Barack Obama's Ties to the Financial CrisisPart of the problem with the assinine bailout that just occured was that bad loans were handed out by banks. These include not only banks taking advantage of customers, but also the government forcing banks to give loans to those who normally wouldn't pass the smell test for loans of such proportions.

As has been the buzz on the net the last couple days, Obama is directly involved in this fiasco. In 1994, he sued Citibank, pressuring them with charges of racism for not giving loans to poorer folks in the inner city. Nevermind the truth of these charges, the banks were extorted into giving said loans, determining that they'd lose more business from the bad PR. Remember - it takes ten times the effort to refute a false story, which is the reason why negative political ads work.

The group Obama worked with, ACORN, as noted by the New York Post, were instrumental in helping to undermine the economy and bring us where we are today.
The seeds of today's financial meltdown lie in the Community Reinvestment Act - a law passed in 1977 and made riskier by unwise amendments and regulatory rulings in later decades.

CRA was meant to encourage banks to make loans to high-risk borrowers, often minorities living in unstable neighborhoods. That has provided an opening to radical groups like ACORN (the Association of Community Organizations for Reform Now) to abuse the law by forcing banks to make hundreds of millions of dollars in "subprime" loans to often uncreditworthy poor and minority customers.

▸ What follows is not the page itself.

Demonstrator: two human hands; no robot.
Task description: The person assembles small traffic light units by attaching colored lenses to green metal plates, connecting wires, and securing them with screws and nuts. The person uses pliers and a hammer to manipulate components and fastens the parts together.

Any bank that wants to expand or merge with another has to show it has complied with CRA - and approval can be held up by complaints filed by groups like ACORN.

In fact, intimidation tactics, public charges of racism and threats to use CRA to block business expansion have enabled ACORN to extract hundreds of millions of dollars in loans and contributions from America's financial institutions.

Why does ACORN sound farmiliar you ask? Because in the original bailout package, the Democrats included funding for them as an earmark. Indeed, giving money to the folks who got us here in the first place will do tons to help.